The Bolder Vision
Belfast City Council, the Department for Communities, and the Department for Infrastructure have jointly developed a strategy to re-imagine the city centre called the Bolder Vision. The consultation closed on 23 December 2021. We are including the LQ BID consultation response below.
LQ BID – Consultation Response
LQ BID support the rationale and four guiding principles of the ‘Bolder Vision’. We think it is right that the vision concentrates on no more than four themes, as additional themes will dilute focus. However, we would like to see sustainability and climate resilience given a stronger cross-cutting emphasis throughout the document. For example, we would like to see inclusion of Sustainable Urban Drainage throughout the city centre, and the incorporation of new sustainable building regulations and space standards for future residential development.
Creation Of A Civic Spine With A Focus On People
LQ BID support the transformational proposal to create a Civic Spine and prioritise this for walking, cycling and public transport. We think a new city centre boundary that stretches between the two Universities is the right approach for Belfast’s future development and helps bookend the city experience between two vibrant areas – from the proposed Belfast Stories attraction and Cathedral Gardens in the North, to the existing Botanic Park and Queen’s Quarter attractions in the South. At a later date the Civic Spine should be rebadged with a customer focused name and identity, to help create a widely recognised corridor and a city experience in its own right.
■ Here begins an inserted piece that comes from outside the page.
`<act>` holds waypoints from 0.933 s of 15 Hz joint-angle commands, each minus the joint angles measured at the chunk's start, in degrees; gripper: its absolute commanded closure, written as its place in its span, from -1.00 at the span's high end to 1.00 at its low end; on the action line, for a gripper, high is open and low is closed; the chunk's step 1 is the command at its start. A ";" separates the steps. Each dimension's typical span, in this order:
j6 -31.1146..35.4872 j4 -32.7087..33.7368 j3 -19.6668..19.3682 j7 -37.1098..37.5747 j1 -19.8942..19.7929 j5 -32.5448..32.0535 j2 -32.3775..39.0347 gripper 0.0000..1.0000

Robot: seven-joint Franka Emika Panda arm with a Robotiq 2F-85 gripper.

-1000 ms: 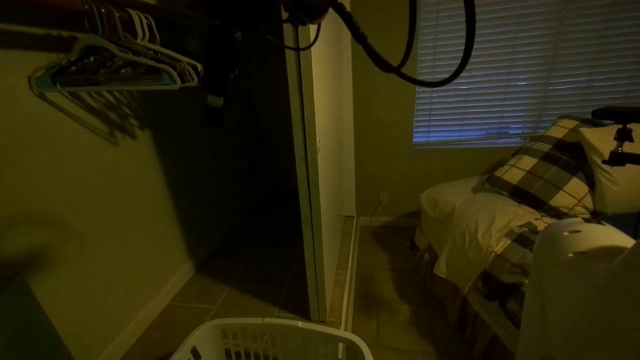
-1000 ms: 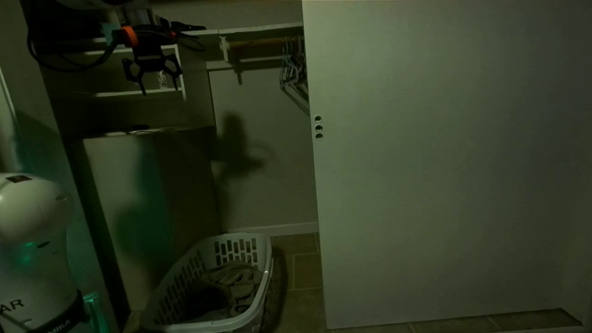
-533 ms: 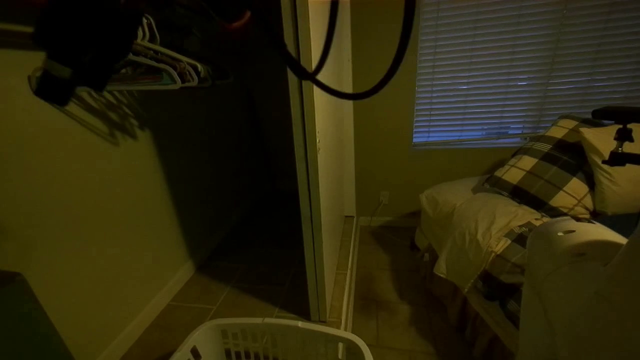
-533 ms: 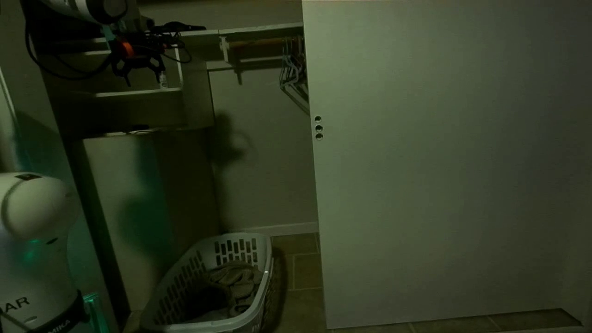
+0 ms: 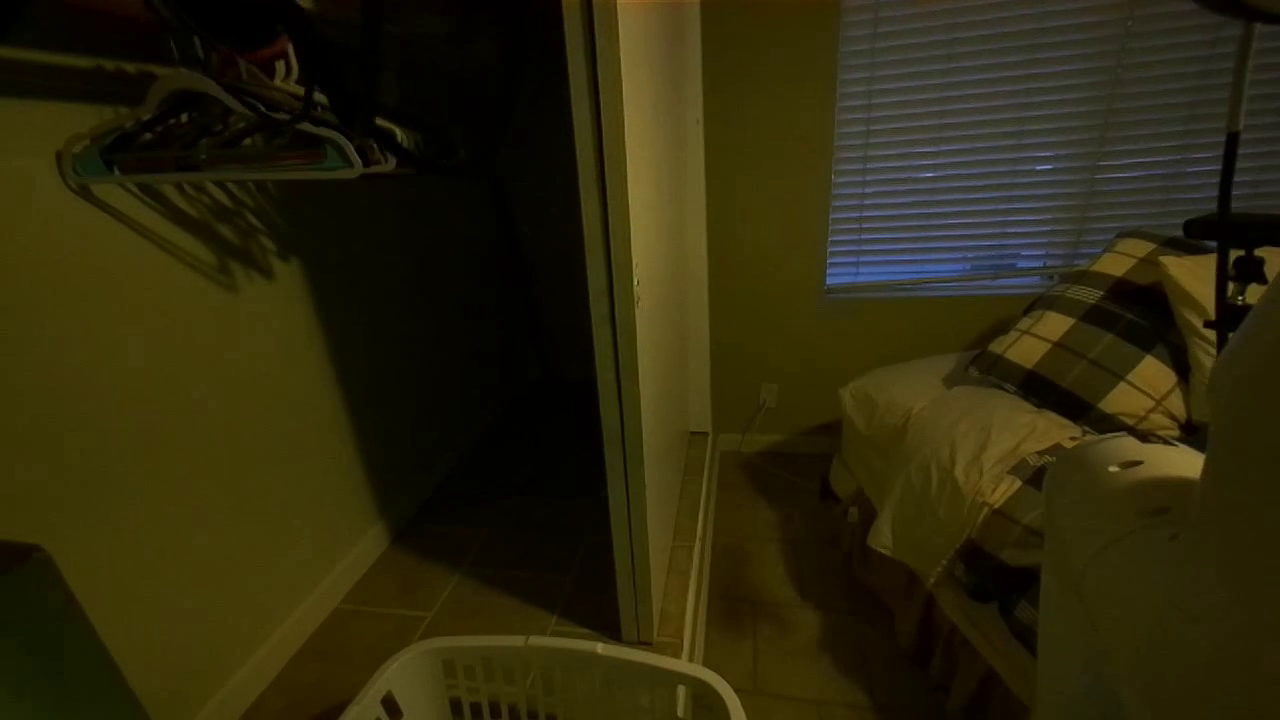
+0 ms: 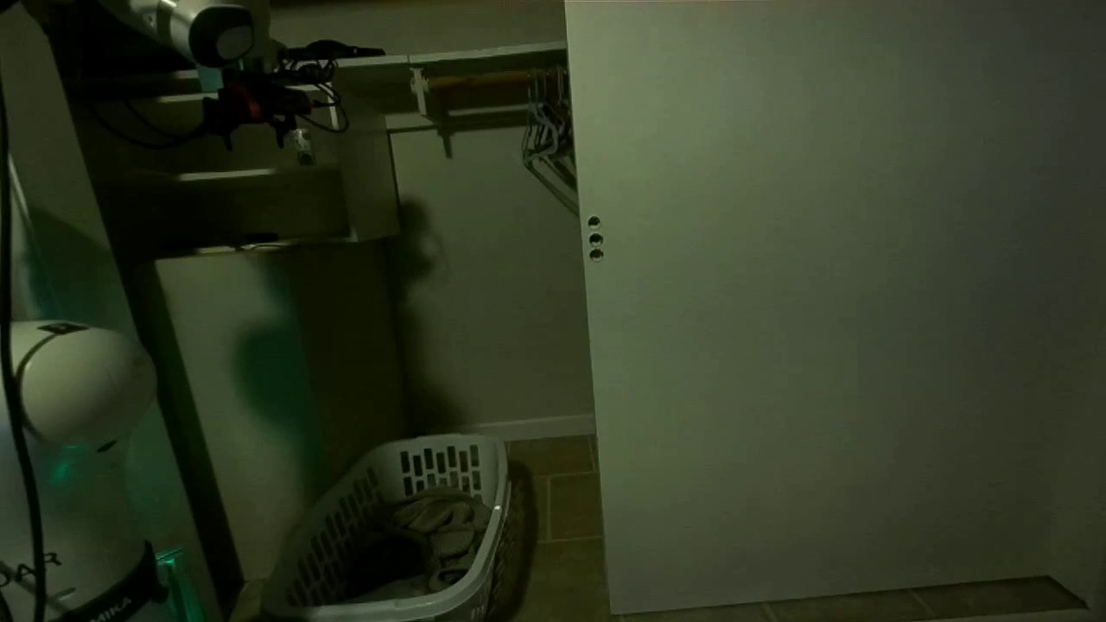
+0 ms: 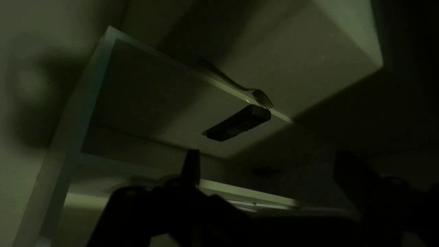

The Civic Spine should have defined purpose to improve accessibility / connectivity, support retail and hospitality, and encourage active travel and sustainable tourism. The Spine should help showcase Belfast’s built environment and to encourage new green space in the city centre.
LQ BID support the proposal to significantly reduce on-street surface car parking and repurpose the roadway for wider pedestrian boulevards and social space. Although this facilitates much greater space for people it does not always require full pedestrianisation. Consideration for dedicated cycle lanes and public transport connections on key streets should also be considered.
All surface car parks in the city centre, including many owned by the public sector, should be repurposed for higher density development. There are important exceptions for surface parking and appropriate consideration should be made for disabled parking bays, taxi ranks, and sufficient provision of loading bays (with defined access rights for deliveries).
However, we need to ensure that the City Centre remains accessible to those travelling by private car, including those from rural areas where public transport is more challenging. Overall parking provision should not be reduced: on-street car parking should be replaced with new multi-story car parks within walking distance of the city centre, and/or park and ride provision on the outskirts of the city. All new parking facilities should include electric charging points.
Examples from other cities who have removed parking from their city centres should be noted:
- Copenhagen took a staged approach to reducing city centre car parking, which gave time for people to re-orientate to the new environment and change their travel habits (NB: the main shopping street, Stroget, also experienced a 35% increase in footfall in the first year following pedestrianisation).
- Barcelona’s low traffic Superblocks took 10 years to develop, but they first improved public transport before reducing car access (and we believe Belfast is already on this journey with a new Transport Hub, North-South Glider, and the promise of improved cycling infrastructure).
Specific Considerations For Linen & Queen’s Quarters:
LQ BID support the route of the Civic Spine through Bedford Street, Dublin Road, and Botanic Avenue. Car use should be minimised along these streets and surface car parking removed (apart from exceptions noted in the transport section above). Specific changes could include:
- Bedford Street should be reduced to one northbound lane (Adelaide St in contrast should be one southbound lane)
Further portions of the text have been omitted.